*How to complete this task:*
Only the pictures should be left out; repeat the rest of the data exactly.

*Input data:*
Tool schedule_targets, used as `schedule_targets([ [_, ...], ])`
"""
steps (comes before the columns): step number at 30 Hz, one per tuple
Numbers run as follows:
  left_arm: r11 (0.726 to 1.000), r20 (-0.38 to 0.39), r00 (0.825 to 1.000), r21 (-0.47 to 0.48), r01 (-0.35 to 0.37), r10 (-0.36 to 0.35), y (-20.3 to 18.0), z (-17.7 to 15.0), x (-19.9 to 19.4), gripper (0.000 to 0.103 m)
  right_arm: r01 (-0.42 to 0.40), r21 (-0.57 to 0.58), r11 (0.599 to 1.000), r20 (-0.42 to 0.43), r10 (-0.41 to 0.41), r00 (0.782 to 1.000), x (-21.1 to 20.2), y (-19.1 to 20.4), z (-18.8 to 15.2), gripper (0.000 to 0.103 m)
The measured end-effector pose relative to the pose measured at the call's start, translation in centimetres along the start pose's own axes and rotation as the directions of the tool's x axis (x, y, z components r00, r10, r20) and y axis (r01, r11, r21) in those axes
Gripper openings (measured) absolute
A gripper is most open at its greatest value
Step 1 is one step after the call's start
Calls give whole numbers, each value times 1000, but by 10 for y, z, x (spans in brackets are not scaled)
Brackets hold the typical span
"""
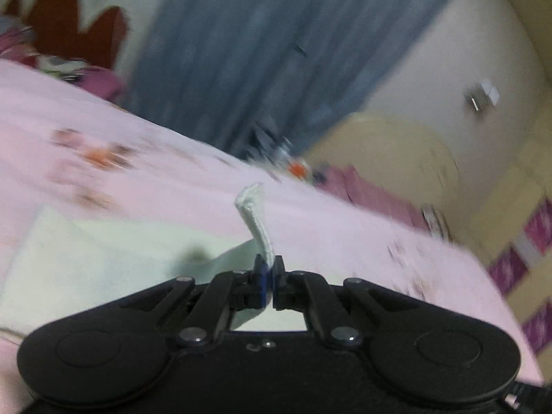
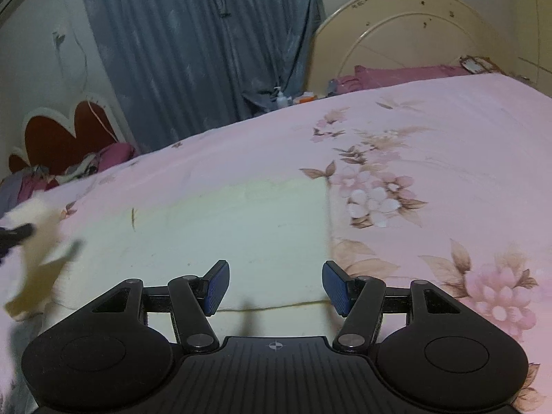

*Response below:*
Tool schedule_targets, used as `schedule_targets([ [_, ...], ])`
"""
steps (comes before the columns): step number at 30 Hz, one per tuple
Numbers run as follows:
  left_arm: r11 (0.726 to 1.000), r20 (-0.38 to 0.39), r00 (0.825 to 1.000), r21 (-0.47 to 0.48), r01 (-0.35 to 0.37), r10 (-0.36 to 0.35), y (-20.3 to 18.0), z (-17.7 to 15.0), x (-19.9 to 19.4), gripper (0.000 to 0.103 m)
  right_arm: r01 (-0.42 to 0.40), r21 (-0.57 to 0.58), r11 (0.599 to 1.000), r20 (-0.42 to 0.43), r10 (-0.41 to 0.41), r00 (0.782 to 1.000), x (-21.1 to 20.2), y (-19.1 to 20.4), z (-18.8 to 15.2), gripper (0.000 to 0.103 m)
The measured end-effector pose relative to the pose measured at the call's start, translation in centimetres along the start pose's own axes and rotation as the directions of the tool's x axis (x, y, z components r00, r10, r20) and y axis (r01, r11, r21) in those axes
Gripper openings (measured) absolute
A gripper is most open at its greatest value
Step 1 is one step after the call's start
Calls give whole numbers, each value times 1000, but by 10 for y, z, x (spans in brackets are not scaled)
Brackets hold the typical span
"""

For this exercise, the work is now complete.